WHAT NEEDS TO BE DONE:
Reproduce the data exactly.

↓

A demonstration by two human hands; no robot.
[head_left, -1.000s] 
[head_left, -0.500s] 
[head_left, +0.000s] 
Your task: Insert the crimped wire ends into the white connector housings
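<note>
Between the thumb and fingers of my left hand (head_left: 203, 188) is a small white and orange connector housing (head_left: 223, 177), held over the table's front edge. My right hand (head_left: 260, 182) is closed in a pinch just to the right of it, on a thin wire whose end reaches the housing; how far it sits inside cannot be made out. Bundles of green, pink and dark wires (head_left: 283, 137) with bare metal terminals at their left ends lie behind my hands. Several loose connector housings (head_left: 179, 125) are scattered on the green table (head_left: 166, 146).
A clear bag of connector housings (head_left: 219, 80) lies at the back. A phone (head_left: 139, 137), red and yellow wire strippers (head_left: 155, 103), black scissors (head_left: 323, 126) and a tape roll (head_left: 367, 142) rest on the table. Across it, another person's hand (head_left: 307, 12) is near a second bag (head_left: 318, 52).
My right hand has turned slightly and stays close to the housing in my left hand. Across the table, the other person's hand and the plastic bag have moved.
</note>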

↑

REPLY:
A demonstration by two human hands; no robot.
[head_left, -1.000s] 
[head_left, -0.500s] 
[head_left, +0.000s] 
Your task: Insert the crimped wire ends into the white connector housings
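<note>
Between the thumb and fingers of my left hand (head_left: 203, 188) is a small white and orange connector housing (head_left: 223, 177), held over the table's front edge. My right hand (head_left: 260, 182) is closed in a pinch just to the right of it, on a thin wire whose end reaches the housing; how far it sits inside cannot be made out. Bundles of green, pink and dark wires (head_left: 283, 137) with bare metal terminals at their left ends lie behind my hands. Several loose connector housings (head_left: 179, 125) are scattered on the green table (head_left: 166, 146).
A clear bag of connector housings (head_left: 219, 80) lies at the back. A phone (head_left: 139, 137), red and yellow wire strippers (head_left: 155, 103), black scissors (head_left: 323, 126) and a tape roll (head_left: 367, 142) rest on the table. Across it, another person's hand (head_left: 307, 12) is near a second bag (head_left: 318, 52).
My right hand has turned slightly and stays close to the housing in my left hand. Across the table, the other person's hand and the plastic bag have moved.
</note>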

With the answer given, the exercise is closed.